Problem description — Set down exactly the lines below between the line holding "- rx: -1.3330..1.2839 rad" and the line holding "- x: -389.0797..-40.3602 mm", inclusive; no other line belongs in the answer.

Top of Information shown

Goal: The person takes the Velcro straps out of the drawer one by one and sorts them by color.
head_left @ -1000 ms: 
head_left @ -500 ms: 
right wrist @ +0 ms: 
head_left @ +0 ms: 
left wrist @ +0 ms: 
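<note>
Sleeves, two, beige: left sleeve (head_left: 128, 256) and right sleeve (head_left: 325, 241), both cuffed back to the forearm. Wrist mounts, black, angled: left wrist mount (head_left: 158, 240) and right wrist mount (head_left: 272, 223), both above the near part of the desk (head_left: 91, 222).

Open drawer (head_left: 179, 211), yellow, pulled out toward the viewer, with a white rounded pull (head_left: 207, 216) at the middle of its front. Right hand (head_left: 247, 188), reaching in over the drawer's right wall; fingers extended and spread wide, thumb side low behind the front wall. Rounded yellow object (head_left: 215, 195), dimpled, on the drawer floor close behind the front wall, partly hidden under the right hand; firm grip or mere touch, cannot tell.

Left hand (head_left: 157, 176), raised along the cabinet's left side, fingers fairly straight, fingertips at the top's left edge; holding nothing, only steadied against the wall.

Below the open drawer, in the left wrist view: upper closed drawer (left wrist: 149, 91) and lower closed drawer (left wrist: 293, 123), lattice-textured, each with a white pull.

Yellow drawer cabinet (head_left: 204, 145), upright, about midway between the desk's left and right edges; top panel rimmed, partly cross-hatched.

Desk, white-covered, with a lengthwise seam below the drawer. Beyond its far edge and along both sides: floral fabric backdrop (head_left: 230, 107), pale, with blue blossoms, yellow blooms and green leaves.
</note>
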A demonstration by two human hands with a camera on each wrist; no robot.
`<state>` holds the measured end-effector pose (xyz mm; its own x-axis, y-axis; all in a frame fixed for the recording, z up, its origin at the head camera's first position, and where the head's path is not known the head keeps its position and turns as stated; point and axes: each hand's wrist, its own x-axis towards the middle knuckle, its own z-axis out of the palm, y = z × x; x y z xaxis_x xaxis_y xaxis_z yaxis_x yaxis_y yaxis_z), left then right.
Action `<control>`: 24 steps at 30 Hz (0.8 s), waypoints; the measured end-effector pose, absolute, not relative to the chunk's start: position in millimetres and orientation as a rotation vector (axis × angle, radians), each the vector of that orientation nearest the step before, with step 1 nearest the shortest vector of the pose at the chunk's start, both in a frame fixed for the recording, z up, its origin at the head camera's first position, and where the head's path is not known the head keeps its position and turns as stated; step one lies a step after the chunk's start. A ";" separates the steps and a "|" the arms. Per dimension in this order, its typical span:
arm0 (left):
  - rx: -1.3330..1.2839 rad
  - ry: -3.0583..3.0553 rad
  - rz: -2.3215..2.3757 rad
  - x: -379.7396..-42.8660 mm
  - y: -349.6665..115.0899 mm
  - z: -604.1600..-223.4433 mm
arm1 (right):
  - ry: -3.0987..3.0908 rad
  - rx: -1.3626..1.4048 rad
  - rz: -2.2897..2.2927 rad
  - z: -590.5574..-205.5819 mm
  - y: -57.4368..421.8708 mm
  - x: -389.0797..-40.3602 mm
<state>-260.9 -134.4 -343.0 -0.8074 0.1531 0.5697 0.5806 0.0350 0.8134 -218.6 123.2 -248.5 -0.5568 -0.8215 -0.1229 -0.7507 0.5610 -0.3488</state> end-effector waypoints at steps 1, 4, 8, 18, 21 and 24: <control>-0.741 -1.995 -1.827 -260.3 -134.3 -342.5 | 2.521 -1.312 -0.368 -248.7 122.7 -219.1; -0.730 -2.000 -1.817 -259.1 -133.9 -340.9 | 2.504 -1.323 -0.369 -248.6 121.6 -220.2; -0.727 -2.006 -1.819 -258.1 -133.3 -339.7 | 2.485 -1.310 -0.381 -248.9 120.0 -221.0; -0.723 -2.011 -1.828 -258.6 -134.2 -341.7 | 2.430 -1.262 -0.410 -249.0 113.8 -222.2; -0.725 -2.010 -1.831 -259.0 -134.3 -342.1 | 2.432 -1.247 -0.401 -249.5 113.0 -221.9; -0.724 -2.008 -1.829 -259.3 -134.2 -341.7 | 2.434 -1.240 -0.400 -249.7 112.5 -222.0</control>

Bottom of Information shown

Exercise output —
  - rx: -1.3330..1.2839 rad
  - ry: -3.0583..3.0553 rad
  - rz: -2.3215..2.3757 rad
  - x: -379.7396..-42.8660 mm
  - y: -349.6665..115.0899 mm
  - z: -604.1600..-223.4433 mm
arm1 (right):
  - ry: -3.0987..3.0908 rad
  - rx: -1.3626..1.4048 rad
  - rz: -2.2897..2.2927 rad
  - z: -590.5574..-205.5819 mm
  - y: -57.4368..421.8708 mm
  - x: -389.0797..-40.3602 mm

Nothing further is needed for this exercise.